A few weeks ago Professor Arun Mehta showcased a new software to provide free of cost communication support to children with special needs and all those who have difficulty with the keyboard and mouse. The software is called Skid (short for Special Kid). skid.org.in is home to a large group of software modules that children can use from any PC or mobile phone with access to the web. It is also a unique platform for learning web programming. The first module which has recently been made available online is co-designed by students from JMIT, Radaur, and allows special kids access to Wikipedia. (The more technically inclined would be interested to know that Skid has been developed on the open source web framework Ruby on Rails)
Skid has won Dr. Arun Mehta and his colleague Vickram Crishna, the 2008 Manthan Award for e-Inclusion.
The Skid initiative (documented at arpitblog.wordpress.com) is only a modest beginning in affording communication opportunities to large numbers of children with special needs, in that it is a process for developing such software on an ongoing basis, in an inclusive, participatory manner. In developing the words module, for instance, the team has tried to work with the dyslexic, to make a smarter spell checker that allows dyslexic kids to work with sounds and pictures in selecting the right word.
Dr. Arun Mehta and his colleagues have conducted 3 workshops in Dehradun and Bangalore over the last 3 years, involving over 30 children with autism and their care givers, in collaboration with the Autism Society of India, Inspiration, the Spastic Society of Karnataka, the Anil Karanjai Memorial Trust, and Radiophony. (One such workshop in Bangalore has been described in detailed in this article that I authored for indiatogether.com). These workshops provided feedback on the use of existing open source software in this domain. They also inspired Skid, which has since been tried out with children with autism in the workshop organized in July 2008 in Dehradun. Early versions of the software were taken through their paces by children with cerebral palsy at AADI.
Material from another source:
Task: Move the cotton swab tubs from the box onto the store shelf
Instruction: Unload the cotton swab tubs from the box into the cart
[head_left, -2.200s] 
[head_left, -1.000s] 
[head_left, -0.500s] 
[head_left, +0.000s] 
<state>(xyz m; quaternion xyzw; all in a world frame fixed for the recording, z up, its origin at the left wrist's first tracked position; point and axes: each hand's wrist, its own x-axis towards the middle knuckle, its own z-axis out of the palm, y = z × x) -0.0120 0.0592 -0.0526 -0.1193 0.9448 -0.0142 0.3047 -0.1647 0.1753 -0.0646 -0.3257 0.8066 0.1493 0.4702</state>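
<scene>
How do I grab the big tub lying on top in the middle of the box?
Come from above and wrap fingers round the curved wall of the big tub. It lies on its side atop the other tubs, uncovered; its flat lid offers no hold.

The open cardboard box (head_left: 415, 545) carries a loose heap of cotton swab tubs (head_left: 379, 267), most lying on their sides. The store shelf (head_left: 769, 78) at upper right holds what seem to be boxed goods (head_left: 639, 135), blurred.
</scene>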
Given diverse kinds of disability, even within autism, cerebral palsy and dyslexia, and the different ways in which children might wish to use computers, there is an ongoing need to keep adding modules, and finding imaginative new ways to combine them. To address this need, the Skid initiative invites college students who know a little programming to undergo free of cost summer training in which they write software that doesn't just gather dust, but is put onto the web. Not only do they have the satisfaction that thousands of kids from around the world are benefiting from what they wrote, they also receive public credit on the page they helped design. ===================================================================
Dr. Arun Mehta has a B.Tech from IIT Delhi (1975), a Masters from SUNY Stonybrook, USA, and a PhD from Ruhr University, Germany. At the request of Professor Stephen Hawking, he wrote eLocutor, free and open source software that allows severely disabled people to write and speak. He volunteers as a programming instructor at the National Association for the Blind. In 2000, he co-founded Radiophony.com with IIT batchmate Vickram Crishna. Their current passion is software that might make communication easier for children with autism, cerebral palsy and dyslexia.